Официант пронес на подносе ягоды.
– Господи! – всплеснула руками кухарка. – Вот сквалыги-то! Клубника по восьми копеек фунт, а они вздумали ею гостей потчевать! Настоящие немцы! Говорят, и доктор-то он по скотской части.
– Да это не клубника, a «Виктория», – замечает лакей.
– Ну вот! Будто я клубники от «Виктории» отличить не могу!
– А я вам говорю, что «Виктория», потому видел даже, как баба принесла им ее с огорода. Конечно, коли бы ежели они были настоящие господа, то могли ананас купить, но все-таки это «Виктория», а не клубника.
Начинается спор. Кухарка корит лакея «ваксой», тот ее – «мутовкой». Другая кухарка просовывает руку в решетку и манит к себе солдата-музыканта.
– Кавалер, кавалер! – говорит она. – Подите сюда! Нельзя ли нам от официанта пару ягод достать, чтоб спор разрешить? Они вот говорят, что это «Виктория», а мы за клубнику стоим.
Солдат улыбается и крутит ус.
– А вы позовите меня в воскресенье к себе в гости кофий пить, так я вам не токмо что две ягоды, а целый фунт вам в презент предоставлю, – шепчет он.

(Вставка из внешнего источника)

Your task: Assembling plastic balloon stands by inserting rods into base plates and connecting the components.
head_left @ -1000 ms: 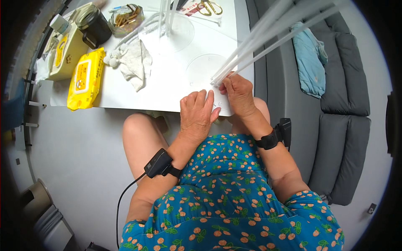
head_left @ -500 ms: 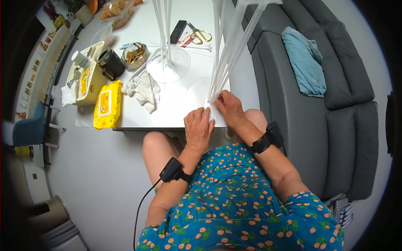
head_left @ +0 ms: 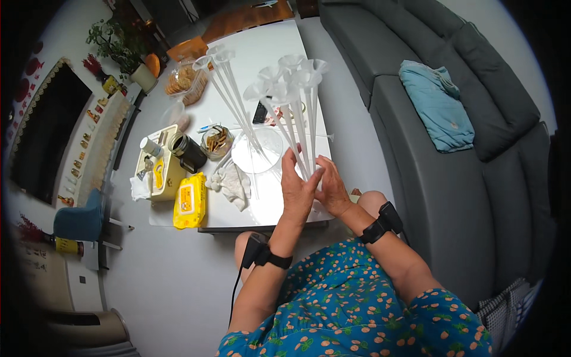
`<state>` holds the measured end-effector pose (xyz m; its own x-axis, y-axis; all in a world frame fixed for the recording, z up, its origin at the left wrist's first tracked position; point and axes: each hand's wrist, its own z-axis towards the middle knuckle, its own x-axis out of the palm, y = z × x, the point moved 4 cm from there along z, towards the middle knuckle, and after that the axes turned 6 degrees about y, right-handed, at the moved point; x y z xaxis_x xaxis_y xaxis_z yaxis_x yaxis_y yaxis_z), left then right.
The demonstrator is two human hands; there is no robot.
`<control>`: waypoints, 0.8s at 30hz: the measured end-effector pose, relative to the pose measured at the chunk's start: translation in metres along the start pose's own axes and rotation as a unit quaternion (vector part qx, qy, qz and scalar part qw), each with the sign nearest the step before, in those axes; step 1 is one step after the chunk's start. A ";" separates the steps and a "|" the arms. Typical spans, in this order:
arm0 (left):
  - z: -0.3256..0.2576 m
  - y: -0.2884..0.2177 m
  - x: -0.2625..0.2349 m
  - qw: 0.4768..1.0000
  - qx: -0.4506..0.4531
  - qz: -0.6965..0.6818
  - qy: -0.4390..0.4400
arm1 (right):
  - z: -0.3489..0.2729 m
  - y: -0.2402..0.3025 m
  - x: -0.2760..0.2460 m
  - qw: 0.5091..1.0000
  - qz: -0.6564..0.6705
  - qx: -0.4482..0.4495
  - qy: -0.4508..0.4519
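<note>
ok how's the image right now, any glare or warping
Head view, table: glare washes out part of the white table near the clear round base; head view, right side: fisheye distortion bends the grey sofa; head view, corners: black vignetting; head view, middle: translucent flared-top sticks overlap, their outlines hard to separate.

Nothing fully legible. Yellow wet-wipes pack (head_left: 190,200), near-left corner of white table (head_left: 262,47): printed label around pale panel, dark print down one side, too small to read. Red-and-white card (head_left: 271,120), on table's right half: print partly covered, unclear. Wall (head_left: 37,257) well left of table: rows of dark character-like marks, blurred, unreadable.
</note>
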<state>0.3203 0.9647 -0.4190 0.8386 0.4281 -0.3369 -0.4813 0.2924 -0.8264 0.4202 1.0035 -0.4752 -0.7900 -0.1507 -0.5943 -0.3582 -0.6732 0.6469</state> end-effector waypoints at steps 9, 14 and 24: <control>0.030 -0.026 0.018 0.980 -0.099 -0.173 0.004 | 0.019 0.008 -0.041 0.998 0.004 -0.021 -0.063; 0.050 -0.035 0.011 0.971 -0.061 -0.231 0.015 | 0.027 0.011 -0.025 0.992 0.109 0.041 0.046; 0.074 -0.030 0.013 0.948 -0.058 -0.312 0.041 | 0.059 -0.005 0.004 0.972 0.182 0.136 0.053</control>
<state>0.3263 1.0246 -0.3654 0.9701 0.1333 0.2029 0.1414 0.3692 -0.9185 0.3896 1.0487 -0.4522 -0.8387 -0.4263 -0.3389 -0.1948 -0.3463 0.9177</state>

– Подите вы! – жеманится кухарка. – Как же я вас к себе позову, если вы для меня встречный-поперечный и даже совсем не знакомый.

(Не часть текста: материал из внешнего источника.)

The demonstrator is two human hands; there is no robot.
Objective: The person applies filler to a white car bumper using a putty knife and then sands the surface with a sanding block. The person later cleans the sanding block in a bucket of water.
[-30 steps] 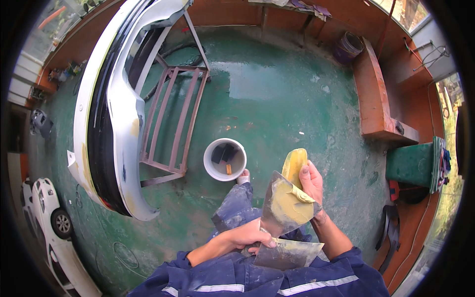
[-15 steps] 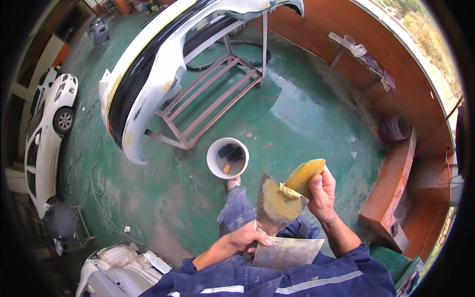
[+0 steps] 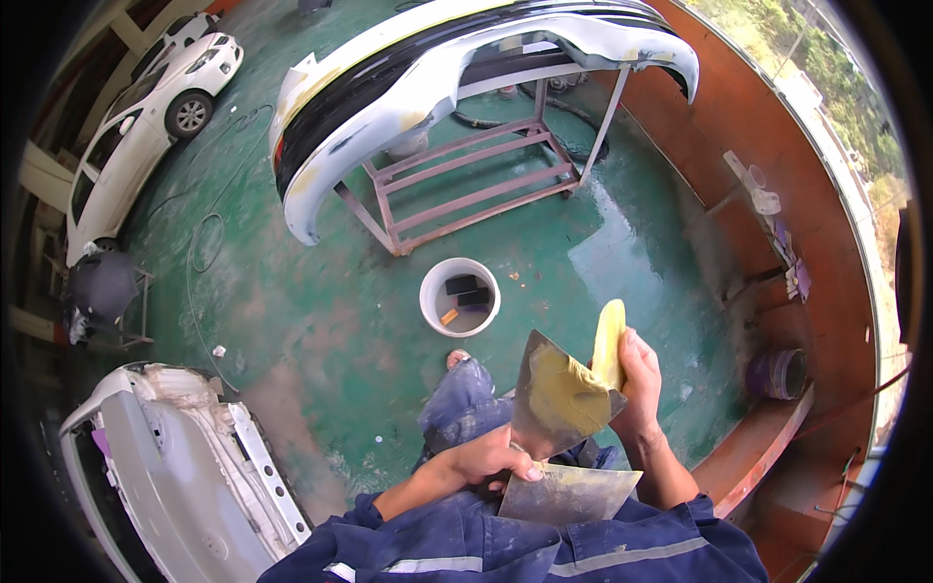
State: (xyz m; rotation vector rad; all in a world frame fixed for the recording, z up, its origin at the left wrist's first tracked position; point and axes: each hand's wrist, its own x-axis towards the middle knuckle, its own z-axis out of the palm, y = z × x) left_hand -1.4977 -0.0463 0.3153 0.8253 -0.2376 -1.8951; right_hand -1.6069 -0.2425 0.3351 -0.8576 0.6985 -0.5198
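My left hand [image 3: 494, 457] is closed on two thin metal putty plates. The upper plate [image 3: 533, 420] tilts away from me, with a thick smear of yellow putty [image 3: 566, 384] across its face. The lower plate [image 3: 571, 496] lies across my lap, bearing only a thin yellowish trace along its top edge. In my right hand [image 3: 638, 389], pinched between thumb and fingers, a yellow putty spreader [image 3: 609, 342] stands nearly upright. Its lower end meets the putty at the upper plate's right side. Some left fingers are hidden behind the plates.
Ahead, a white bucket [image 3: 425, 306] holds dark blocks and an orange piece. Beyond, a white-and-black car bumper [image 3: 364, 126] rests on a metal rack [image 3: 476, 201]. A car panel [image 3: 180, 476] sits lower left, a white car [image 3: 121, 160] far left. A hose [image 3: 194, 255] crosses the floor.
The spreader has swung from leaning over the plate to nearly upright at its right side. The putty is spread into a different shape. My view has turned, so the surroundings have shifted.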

– Теперь незнакомый, а приду, так и познакомимся. Где вы живете?
– Зачем же я вам буду говорить? Это очень конфузно с первого раза. Я живу по Косому переулку, дача № 137.
– Ну вот, значит, я приду в воскресенье, – любезничает солдат.

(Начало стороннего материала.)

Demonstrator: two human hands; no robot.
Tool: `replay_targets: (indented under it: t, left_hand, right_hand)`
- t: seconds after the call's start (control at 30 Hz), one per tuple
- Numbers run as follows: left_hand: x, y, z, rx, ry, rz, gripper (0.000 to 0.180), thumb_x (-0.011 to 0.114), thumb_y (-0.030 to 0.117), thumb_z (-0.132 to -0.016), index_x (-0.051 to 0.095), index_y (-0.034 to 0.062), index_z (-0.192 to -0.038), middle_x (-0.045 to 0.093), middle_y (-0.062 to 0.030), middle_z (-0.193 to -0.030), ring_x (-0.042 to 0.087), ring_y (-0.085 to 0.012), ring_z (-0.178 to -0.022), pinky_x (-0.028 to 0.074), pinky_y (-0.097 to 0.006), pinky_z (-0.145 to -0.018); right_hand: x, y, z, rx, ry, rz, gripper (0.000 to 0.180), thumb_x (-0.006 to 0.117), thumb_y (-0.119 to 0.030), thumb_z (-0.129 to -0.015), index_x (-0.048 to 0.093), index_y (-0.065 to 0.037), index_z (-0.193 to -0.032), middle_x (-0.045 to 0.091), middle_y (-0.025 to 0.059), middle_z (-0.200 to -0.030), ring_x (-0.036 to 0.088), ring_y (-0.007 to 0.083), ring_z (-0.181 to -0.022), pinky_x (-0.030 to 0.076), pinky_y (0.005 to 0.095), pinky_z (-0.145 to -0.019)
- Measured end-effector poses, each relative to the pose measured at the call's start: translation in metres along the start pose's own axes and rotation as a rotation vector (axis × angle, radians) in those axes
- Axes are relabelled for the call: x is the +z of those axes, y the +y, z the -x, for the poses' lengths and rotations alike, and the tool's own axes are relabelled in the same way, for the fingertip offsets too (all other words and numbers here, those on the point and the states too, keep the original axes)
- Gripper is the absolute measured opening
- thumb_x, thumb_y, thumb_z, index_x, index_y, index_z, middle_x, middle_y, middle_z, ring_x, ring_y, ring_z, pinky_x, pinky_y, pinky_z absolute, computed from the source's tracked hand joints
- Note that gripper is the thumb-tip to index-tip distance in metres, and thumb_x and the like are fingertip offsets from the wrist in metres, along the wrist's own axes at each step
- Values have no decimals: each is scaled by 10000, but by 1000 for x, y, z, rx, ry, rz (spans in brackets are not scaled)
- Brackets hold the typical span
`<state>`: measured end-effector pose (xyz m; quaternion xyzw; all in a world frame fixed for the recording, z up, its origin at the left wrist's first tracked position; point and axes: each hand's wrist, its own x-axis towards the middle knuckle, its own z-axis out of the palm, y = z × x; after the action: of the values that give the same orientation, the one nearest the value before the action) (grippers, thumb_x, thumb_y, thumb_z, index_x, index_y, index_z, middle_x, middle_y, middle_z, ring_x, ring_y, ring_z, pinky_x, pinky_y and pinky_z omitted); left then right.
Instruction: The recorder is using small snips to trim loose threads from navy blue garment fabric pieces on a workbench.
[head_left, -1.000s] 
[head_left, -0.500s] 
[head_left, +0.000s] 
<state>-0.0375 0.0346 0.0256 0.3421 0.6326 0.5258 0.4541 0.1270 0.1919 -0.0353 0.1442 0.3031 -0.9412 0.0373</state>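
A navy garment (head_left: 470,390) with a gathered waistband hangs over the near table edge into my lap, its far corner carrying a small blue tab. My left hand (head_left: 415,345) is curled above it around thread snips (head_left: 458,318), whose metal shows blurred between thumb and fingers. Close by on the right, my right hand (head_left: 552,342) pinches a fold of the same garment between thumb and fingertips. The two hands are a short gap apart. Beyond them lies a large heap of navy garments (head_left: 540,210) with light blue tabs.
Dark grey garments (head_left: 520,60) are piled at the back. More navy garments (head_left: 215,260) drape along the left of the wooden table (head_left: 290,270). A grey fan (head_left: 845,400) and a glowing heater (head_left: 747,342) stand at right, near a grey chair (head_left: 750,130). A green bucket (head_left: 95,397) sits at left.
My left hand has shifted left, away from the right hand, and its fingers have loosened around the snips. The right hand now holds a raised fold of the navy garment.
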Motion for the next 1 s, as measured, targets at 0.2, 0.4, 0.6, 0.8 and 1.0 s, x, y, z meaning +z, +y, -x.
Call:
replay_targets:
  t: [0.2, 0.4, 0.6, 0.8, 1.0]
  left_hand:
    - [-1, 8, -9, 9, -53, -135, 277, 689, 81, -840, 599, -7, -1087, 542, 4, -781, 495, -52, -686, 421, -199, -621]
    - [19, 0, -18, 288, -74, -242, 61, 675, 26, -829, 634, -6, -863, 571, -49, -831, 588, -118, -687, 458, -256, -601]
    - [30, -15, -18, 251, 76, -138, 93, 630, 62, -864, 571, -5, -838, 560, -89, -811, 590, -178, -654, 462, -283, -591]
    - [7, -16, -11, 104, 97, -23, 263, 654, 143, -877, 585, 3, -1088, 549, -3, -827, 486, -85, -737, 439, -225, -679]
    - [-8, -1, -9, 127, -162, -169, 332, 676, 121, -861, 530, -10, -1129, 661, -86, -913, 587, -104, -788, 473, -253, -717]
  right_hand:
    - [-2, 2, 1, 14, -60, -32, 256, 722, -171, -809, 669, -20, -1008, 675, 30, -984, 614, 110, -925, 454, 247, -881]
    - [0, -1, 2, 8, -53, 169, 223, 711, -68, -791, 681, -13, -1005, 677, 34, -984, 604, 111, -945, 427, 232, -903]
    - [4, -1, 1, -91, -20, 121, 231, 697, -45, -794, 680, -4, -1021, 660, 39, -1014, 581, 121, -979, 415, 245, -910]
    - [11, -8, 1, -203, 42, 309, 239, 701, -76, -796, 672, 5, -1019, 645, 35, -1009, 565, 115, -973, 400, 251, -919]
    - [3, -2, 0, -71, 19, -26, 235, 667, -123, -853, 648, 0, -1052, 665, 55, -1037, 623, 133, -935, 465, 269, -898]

– Прийти придете, а меня все-таки не разыщете, потому моего имени не знаете. Вы будете искать какую-нибудь Наталью, а я Татьяна.
– Я Татьяну и спрошу.
– Тоже можете ошибиться. У нас на дворе две Татьяны. Я у купцов живу, а другая Татьяна – у аптекаря.
– Тогда я к купеческой Татьяне и приду. По Косому переулку, дача № 137? Верно?
– Конечно, верно… Только не стыдно это вам чужие адреса насильно выведывать? – продолжала жеманиться кухарка. – А еще военный!
Капельмейстер стучит палочкой. Музыкант со всех ног бросается к пюпитру. Раздаются звуки кадрили, подбивающей на танцы.
– Ну, скажите на милость! Ведь выведал-таки, где я живу! – не унимается кухарка. – Вот срам-то, ежели придет.
– Послушайте, как вас? Анны Пелагевны! Давайте сейчас танцы танцевать вот на этом помосте через канавку, – обращается лакей к компании горничных.
– Ну вот! Не навидались мы танцев, чтоб нам при всем народе на улице трястись! – презрительно отзывается опять все та же миловидная горничная.
– Что вы за царевна-недотрога, позвольте вас спросить?
– Не царевна, а просто нам эти танцы и в Приказчичьем клубе, и даже с настоящими кавалерами надоели! Мне наш барин завсегда билетов сколько хочу дает.
– Что вы бахвалитесь-то! Ваш барин на вас как-то раз плюнул по ошибке, а вы уж сейчас в себя головное воображение забрали и заважничали! Фря!
– Ошибаетесь! Мне наш барин даже золотые часы с цепочкой подарил!
– Коли подарил, так, значит, за уксусное поведение. Барская барыня! Тьфу! И больше ничего!
– Пришпандорь ее! Пришпандорь ее хорошенько! – кричит лакею обиженный горничной кучер.
На балконе у гостей танцуют.
Лососина
Крестовский остров. Сквозь свежую зелень палисадника, украшенного цветами, выглядывает на улицу хорошенькая дачка. Утро. На задрапированном полотном балконе пьют чай молодые супруги.
– Вкусняш ты мой миленький! – делает она ему через стол глазки. – Ах, как я рада, что ты не едешь сегодня в должность и весь день пробудешь со мной.
– Для тебя, Вкусняшечка моя, остался! – отвечает он и посылает ей летучий поцелуй.